“Harriet came with little bouncing steps towards the tea table and looked into the teapot. “This is do Mama,” she said; she sometimes confused small words, though she could always make her meaning clear. At the age of thirty-two she had a sallow countenance, with strongly marked lines running from the nostrils to the corners of the lips; her chin receded, and her eyes were the glutinous black of treacle. Apart from her expression, and the slightly slurred enunciation of her words, however, her appearance was one of rather particular neatness and cost.”

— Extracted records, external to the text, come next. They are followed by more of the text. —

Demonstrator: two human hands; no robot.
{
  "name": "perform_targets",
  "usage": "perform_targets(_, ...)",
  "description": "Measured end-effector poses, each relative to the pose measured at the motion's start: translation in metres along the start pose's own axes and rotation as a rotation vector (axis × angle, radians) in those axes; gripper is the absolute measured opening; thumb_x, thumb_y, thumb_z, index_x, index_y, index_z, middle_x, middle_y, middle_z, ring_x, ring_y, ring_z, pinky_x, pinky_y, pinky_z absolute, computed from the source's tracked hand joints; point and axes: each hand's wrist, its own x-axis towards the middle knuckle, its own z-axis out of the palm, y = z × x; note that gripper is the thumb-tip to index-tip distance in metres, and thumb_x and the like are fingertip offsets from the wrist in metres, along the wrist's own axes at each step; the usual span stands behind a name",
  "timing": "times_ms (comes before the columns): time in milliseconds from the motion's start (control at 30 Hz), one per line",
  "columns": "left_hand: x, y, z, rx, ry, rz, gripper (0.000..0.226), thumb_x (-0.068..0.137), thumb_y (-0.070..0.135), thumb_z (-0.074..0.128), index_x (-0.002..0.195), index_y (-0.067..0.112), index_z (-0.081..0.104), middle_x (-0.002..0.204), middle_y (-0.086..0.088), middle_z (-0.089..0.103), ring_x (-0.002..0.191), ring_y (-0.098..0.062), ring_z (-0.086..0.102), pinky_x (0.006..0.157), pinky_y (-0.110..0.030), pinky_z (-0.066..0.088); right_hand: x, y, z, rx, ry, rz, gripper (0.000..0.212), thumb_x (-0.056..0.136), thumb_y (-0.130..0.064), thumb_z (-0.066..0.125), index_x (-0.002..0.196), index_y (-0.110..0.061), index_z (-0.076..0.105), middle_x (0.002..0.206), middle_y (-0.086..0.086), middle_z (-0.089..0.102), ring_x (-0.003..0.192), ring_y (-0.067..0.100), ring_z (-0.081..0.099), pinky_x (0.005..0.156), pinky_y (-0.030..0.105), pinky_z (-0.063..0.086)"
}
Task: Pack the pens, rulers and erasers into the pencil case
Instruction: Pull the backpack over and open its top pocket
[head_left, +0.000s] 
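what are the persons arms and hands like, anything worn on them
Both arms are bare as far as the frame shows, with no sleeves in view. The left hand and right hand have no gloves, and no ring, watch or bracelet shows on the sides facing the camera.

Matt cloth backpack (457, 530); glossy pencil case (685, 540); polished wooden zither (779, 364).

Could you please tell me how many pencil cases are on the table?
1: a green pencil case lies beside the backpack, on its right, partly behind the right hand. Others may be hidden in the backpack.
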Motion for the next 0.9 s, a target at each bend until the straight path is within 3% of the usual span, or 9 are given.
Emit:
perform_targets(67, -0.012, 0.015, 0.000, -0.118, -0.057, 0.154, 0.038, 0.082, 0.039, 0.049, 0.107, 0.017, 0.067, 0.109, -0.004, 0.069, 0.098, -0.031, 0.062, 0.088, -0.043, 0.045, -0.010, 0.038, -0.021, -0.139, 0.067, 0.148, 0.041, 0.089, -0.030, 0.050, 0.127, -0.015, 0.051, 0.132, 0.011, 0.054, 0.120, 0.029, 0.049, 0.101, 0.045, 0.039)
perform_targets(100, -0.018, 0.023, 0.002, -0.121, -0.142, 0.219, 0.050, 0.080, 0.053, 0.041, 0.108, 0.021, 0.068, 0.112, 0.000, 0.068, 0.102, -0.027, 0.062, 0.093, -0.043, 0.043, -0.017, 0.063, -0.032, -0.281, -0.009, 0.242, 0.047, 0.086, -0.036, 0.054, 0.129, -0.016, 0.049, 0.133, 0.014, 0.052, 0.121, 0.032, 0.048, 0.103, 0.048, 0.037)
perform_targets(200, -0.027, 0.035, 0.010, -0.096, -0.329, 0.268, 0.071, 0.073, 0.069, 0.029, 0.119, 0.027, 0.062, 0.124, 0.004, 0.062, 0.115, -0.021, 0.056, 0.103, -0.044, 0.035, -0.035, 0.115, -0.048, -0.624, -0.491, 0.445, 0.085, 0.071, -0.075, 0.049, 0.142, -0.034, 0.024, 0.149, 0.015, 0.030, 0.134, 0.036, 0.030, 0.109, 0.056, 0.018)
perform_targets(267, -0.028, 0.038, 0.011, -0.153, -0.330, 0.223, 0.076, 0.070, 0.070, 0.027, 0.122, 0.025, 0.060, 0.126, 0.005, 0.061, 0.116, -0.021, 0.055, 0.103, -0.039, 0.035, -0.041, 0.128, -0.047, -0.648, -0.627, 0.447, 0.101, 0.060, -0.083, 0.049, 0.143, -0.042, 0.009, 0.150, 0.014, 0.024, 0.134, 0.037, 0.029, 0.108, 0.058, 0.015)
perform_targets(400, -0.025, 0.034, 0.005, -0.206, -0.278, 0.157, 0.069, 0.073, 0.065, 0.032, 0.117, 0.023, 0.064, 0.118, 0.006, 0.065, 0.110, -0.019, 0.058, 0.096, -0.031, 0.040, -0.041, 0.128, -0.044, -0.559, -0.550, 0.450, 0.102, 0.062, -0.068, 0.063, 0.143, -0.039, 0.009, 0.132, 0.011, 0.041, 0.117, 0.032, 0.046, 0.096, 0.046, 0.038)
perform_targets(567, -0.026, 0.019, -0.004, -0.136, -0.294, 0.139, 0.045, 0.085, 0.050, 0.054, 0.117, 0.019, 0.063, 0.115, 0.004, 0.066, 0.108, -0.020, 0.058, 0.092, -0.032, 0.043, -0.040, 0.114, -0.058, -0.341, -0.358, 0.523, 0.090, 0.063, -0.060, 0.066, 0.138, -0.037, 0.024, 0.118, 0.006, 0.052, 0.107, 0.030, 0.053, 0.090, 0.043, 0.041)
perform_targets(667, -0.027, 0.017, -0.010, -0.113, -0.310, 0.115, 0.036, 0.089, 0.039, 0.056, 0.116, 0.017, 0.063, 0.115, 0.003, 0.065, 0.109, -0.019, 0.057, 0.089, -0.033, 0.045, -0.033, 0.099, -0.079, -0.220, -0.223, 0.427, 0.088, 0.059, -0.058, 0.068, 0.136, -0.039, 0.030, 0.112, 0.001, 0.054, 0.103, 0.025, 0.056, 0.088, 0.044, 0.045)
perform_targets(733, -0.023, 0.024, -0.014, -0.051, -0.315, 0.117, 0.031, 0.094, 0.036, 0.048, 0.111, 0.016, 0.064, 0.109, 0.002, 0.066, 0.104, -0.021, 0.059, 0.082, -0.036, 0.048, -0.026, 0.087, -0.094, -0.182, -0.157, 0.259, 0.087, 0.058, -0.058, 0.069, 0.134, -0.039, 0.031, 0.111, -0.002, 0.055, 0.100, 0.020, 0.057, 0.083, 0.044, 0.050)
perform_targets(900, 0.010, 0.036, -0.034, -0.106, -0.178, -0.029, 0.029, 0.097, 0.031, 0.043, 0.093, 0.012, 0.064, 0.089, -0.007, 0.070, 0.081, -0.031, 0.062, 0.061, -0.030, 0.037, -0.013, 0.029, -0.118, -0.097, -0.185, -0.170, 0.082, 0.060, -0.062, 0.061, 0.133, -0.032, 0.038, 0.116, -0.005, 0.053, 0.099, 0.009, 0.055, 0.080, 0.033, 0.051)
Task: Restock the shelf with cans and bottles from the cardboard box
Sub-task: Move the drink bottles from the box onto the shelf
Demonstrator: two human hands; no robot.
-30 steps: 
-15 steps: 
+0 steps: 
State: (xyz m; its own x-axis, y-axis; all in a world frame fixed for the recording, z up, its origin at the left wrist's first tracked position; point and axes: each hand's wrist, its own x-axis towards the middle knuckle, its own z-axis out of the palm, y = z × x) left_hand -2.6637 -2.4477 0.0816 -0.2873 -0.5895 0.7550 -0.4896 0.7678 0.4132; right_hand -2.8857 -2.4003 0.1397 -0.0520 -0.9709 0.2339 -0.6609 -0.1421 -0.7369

In real life Harriet Staunton nee Richardson lived and died very much in line with the events in Elizabeth Jenkins’s 1934 novel. Like the Harriet in the novel, Harriet Staunton had what today we would call learning difficulties, she had been well brought up by her mother, who had taught her how to care for herself, but she had difficulty expressing herself and was prone to making sudden unexplained noises and flying into rages. She also had a legacy of about £5,000 – something like half a million in today’s money. Only one photograph exists of Harriet Staunton, taken upon the occasion of her engagement.
Despite being based upon real life events, I must stress that Harriet, is a novel, though there are I believe non-fiction works written about the famous case too. Elizabeth Jenkins was fascinated by what was known as the Penge mystery of 1877. Publishing this novel in the same year as F. Tennyson Jesse published ‘A pin to see the Peepshow’ which was also based upon a famous murder trial, Jenkins decided to take the unusual step of calling her characters by their real Christian names. Harriet Staunton became Harriet Woodhouse, Louis Staunton, Lewis Oman, Patrick Staunton, becomes Patrick Oman, sisters Elizabeth Staunton (nee Rhodes) and Alice Rhodes are in Jenkins novel Elizabeth Oman and Alice Hoppner respectively.
The story of Harriet is a desperate one, and Jenkins telling of it is a masterly piece of subtle storytelling, Jenkins had no need of gratuitous descriptions – the slow downward spiral of this unfortunate young woman’s life is enough in itself. The selfish greed which leads to Harriet falling victim to Lewis Oman’s handsome charms is brilliantly portrayed. A vulnerable young woman, who had previously only been in the company of her mother and step father with occasional visits made to relatives, easily has her head turned by the attentions of a handsome young man. Lewis the elder of two exceptionally close brothers is already becoming close to Harriet’s cousin, Alice when the two meet. Much to Alice’s horror, Lewis’s attentions switch to Harriet when he learns of her fortune. Lewis’s brother Patrick a surly bad tempered artist, is married to Alice’s elder sister Elizabeth. Lewis and Harriet become quickly engaged, Harriet’s mother is immediately on the alert and does all she can to stop her daughter marrying Lewis; however Harriet is over thirty and with Lewis’s contrivance sets herself against her mother, removing herself from the family home when her mother tries to make her a ward of chancery to prevent her marrying. Harriet and Lewis are married, and from there on there is a terrible inevitability to the events that follow, with Harriet isolated from her mother, again thanks to Lewis’s contrivance, and removed to the country to board with Patrick and Elizabeth, she becomes the unwitting victim to terrible cruelty and neglect.
This is a wonderfully readable novel, though it is a terrible story, made so much more poignant by the fact that the reader knows that it is a pretty accurate recreation of actual events. In his fascinating afterward to this edition Richard Cooke discusses the trial verdicts and Elizabeth Jenkins’s career and her obvious fascination with this case.